Exercise prompt
If a line holds the word "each", copy it from the entries.

[Extracted records]
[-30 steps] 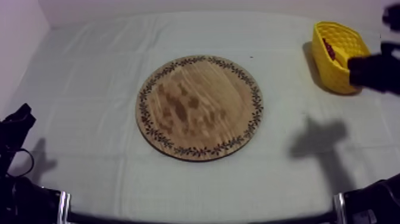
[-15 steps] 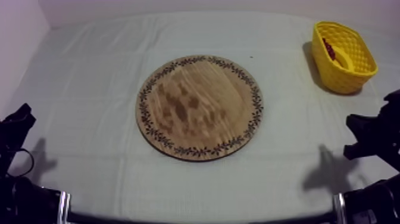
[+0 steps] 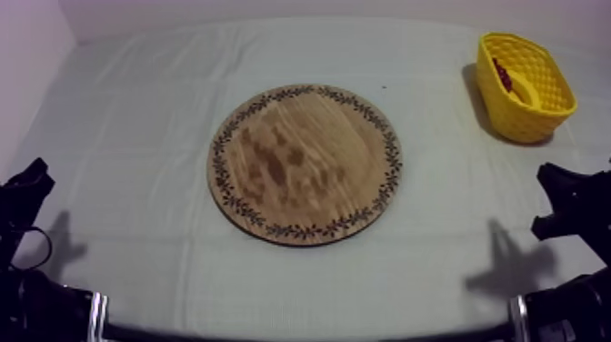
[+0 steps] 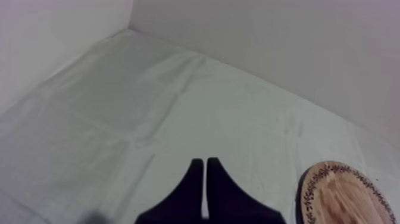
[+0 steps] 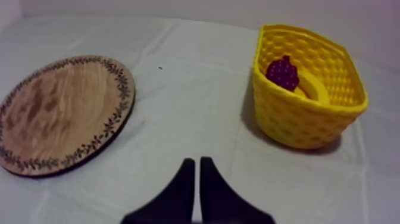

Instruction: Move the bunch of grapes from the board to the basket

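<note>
The round wooden board (image 3: pixel 305 164) lies bare in the middle of the table. A yellow basket (image 3: pixel 520 120) stands at the far right, and in it lie the dark purple bunch of grapes (image 3: pixel 501 74) and a banana (image 3: pixel 517 87). My right gripper (image 3: pixel 553 200) hangs low at the right edge, well in front of the basket. Seen from the right wrist, its fingers (image 5: pixel 185 186) lie together as a narrow wedge, pointing between the board (image 5: pixel 59 113) and the basket (image 5: pixel 297 122) with the grapes (image 5: pixel 282 72). My left gripper (image 3: pixel 27 186) rests at the lower left, shut (image 4: pixel 204 182).
Grey-white cloth covers the table, with open room all around the board. A pale wall rises at the far left and back. The board's rim (image 4: pixel 348 193) shows beside my left gripper in the left wrist view.
My right arm has drawn back from beside the basket to the table's right edge, lower and nearer the front. The left arm has not moved.
</note>
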Controlling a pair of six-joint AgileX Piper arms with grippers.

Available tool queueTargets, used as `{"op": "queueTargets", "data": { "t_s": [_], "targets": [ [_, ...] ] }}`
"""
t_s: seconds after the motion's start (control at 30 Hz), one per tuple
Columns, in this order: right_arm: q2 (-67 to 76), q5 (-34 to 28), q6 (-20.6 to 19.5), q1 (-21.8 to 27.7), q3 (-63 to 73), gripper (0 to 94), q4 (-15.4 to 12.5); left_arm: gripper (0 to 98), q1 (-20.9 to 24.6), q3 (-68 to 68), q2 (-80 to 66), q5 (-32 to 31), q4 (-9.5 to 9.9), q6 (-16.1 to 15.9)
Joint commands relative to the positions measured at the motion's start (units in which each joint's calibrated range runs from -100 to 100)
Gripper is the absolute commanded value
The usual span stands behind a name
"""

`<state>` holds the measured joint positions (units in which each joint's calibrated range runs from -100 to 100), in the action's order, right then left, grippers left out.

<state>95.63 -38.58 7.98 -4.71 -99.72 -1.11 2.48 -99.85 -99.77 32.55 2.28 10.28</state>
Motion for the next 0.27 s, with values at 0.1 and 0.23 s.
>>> {"op": "queueTargets", "data": {
  "t_s": [0.1,0.23],
  "targets": [
    [0.10,0.41,3.45,0.10,-0.04,0.5,0.00,0.0,0.01,-0.04,0.03,0.03,-0.01,0.01],
    [0.12,0.43,3.43,0.11,-0.05,0.5,0.01,0.0,0.01,-0.04,0.03,0.03,-0.01,0.01]
  ]
}}
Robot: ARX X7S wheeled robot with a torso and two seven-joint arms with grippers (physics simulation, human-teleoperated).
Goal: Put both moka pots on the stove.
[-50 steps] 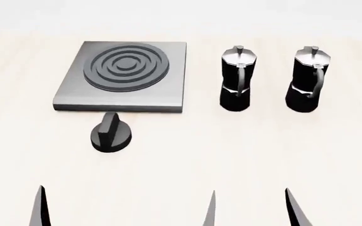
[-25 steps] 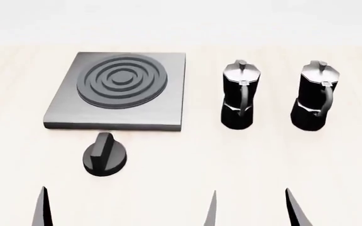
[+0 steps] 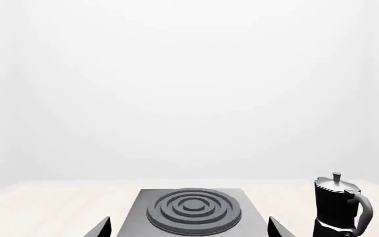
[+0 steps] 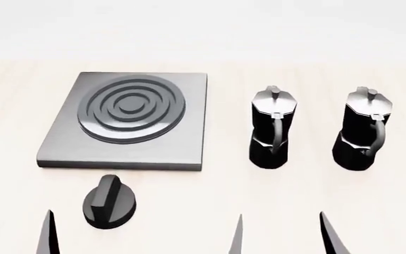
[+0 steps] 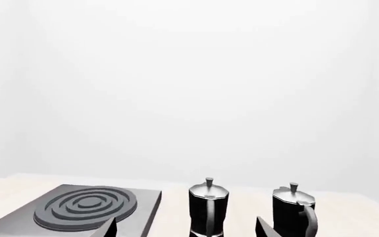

Solution to the problem
Joint commands relative to the positions measured at the motion's start (units in which each joint's calibrated range runs from -100 to 100)
`<state>` holds the measured joint positions (units in which each joint's calibrated range runs from -100 to 100), in the action's order, right then left, grippers left out.

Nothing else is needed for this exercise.